Nach Gedichten von Paul Celan, Hilde Domin, Sergei Jessenin, Friedrich Hölderlin, Ossip Mandelstam und Johann Wolfgang von Goethe.
I. Vorspiel
II. Hosianna (Paul Celan)
III. Psalm (Paul Celan)
IV. Bitte (Hilde Domin)
V. Wir entfernen uns (Sergej Jessenin – Paul Celan)
VI. Die Muschel (Ossip Mandelstam – Paul Celan)
VII. Selbdritt, Selbviert (Paul Celan)
VIII. Die Perle (Johann Wolfgang Goethe)
IX. Das Schönste (Johann Wolfgang Goethe)
X. Nachspiel
„Die Auswahl der Texte folgt der Idee einer Entwicklung des lyrischen Ichs von der Traumatisierung über allmähliche Genesung bis zum Humor und zur Liebe:
I. Vorspiel
II. Die verstörte Seele in Gottferne
III. Lobgesang an den Niemandgott
IV. Gebet um Selbstfindung
V. Abschied und Liebe
VI. Bitte um neue Heiterkeit
VII. Einbindung in die Ordnung der Natur
VIII. Humorvolle Erhebung
IX. Heiteres Begeistern
X. Humoreske Freiheit
XI. Nachspiel“
Solistin: Nadine Weißmann (Mezzosopran)
Staatskapelle Weimar, Dirigent: George Alexander Albrecht
Chöre, damals die Psalmen,
Ho….hosianna.
Also stehen noch Tempel?
Ein Stern hat wohl noch Licht?
Nichts ist verloren.
Hosianna
Ho….
Niemand knetet uns wieder aus Erde und Lehm,
niemand bespricht unsern Staub.
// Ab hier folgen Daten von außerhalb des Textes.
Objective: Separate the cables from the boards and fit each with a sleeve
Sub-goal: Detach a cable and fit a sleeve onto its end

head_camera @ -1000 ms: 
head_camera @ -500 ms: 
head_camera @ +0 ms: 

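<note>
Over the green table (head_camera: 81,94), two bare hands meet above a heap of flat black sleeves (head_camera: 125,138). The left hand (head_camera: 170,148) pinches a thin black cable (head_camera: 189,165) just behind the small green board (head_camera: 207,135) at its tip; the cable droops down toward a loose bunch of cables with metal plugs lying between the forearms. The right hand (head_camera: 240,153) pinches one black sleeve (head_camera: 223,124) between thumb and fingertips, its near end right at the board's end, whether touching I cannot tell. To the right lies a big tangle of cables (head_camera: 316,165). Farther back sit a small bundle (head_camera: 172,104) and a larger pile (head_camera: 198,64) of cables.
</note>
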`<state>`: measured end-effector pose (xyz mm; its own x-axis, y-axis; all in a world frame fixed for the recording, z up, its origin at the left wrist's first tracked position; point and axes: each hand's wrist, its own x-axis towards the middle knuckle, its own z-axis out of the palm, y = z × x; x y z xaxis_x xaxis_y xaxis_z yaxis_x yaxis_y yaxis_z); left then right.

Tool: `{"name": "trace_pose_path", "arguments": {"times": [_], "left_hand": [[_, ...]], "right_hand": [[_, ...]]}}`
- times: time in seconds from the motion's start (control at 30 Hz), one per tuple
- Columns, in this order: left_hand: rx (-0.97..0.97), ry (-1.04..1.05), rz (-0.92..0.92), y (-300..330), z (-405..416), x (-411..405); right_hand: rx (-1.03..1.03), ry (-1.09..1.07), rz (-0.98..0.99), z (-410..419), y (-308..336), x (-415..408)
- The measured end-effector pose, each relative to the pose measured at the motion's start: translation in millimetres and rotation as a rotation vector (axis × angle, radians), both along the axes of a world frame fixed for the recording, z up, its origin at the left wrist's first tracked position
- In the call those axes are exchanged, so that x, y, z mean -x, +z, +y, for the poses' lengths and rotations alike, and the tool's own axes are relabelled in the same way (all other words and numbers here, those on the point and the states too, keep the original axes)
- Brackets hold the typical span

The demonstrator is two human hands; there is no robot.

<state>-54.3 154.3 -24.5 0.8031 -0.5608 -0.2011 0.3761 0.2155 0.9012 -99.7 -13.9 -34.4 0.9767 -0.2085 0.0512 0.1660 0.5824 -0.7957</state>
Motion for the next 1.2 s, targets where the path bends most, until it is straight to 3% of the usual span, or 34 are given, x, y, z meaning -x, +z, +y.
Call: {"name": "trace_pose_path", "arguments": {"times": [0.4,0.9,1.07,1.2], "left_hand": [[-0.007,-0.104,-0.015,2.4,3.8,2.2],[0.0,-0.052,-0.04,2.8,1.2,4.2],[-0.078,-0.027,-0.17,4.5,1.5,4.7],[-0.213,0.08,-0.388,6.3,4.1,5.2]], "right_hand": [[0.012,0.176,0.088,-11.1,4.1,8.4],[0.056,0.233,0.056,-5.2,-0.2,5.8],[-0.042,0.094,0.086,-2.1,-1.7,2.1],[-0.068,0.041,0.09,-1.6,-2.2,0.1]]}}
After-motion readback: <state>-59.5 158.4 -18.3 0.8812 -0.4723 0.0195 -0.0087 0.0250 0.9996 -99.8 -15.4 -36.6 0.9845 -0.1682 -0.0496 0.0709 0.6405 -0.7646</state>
Niemand.
Gelobt seist du, Niemand,
dir zulieb wollen wir blühen.
Dir entgegen.
Ein Nichts waren wir, sind wir, werden wir bleiben, blühend:
die Nichts-, die Niemandrose.
Mit dem Griffel silberhell, dem Staubfaden himmelwärts, der Krone rot,
vom Purpurwort, das wir sangen über – O über den Dorn.
Wir werden eingetaucht und mit dem Wasser Sinntflut gewaschen.
Wir werden durchnässt bis auf die Herzhaut.
Der Wunsch nach der Landschaft diesseits der Tränengrenze taugt nicht,
der Wunsch, den Blütenfrühling auszuhalten,
der Wunsch verschont zu bleiben, taugt nicht.
Es taugt die Bitte, dass bei Sonnenaufgang die Taube den Zweig des Ölbaums bringe,
dass die Frucht so bunt wie die Blume sei,
dass noch die Blätter der Rose am Boden eine leuchtende Krone bilden,
und dass wir aus der Flut, dass wir aus der Löwengrube
und dem Feuerofen immer versehrter und immer heiler
stets von neuem zu uns selbst entlassen werden.
Wir entfernen uns, wir gehen, verlieren uns dort hin, wo Gnade ist, wo´s schweigt.
Nicht mehr lang, so muss auch ich dich schnüren, dich, mein Bündel, dich, Vergänglichkeit.
Birken ihr, ihr steht, steht beieinander;
Erde du, und Sand du, Sand weithin.
All die Scharen! Alle, die da wandern!
Harm und Gram und Kummer, der ich bin!
Diese Welt, sie war der Seele teuer. Hülle gab sie ihr, Gesicht und Kleid.
Friede Euch, ihr Espen! Euch und Eurem Flut und Wasser schauenden Gezweig!
Manchem dacht´ ich nach, da nichts sich regte, manches hab ich mir zum Leid gefügt.
Erde, dass ich war und lebte, dass ich atmen durfte, – es genügt.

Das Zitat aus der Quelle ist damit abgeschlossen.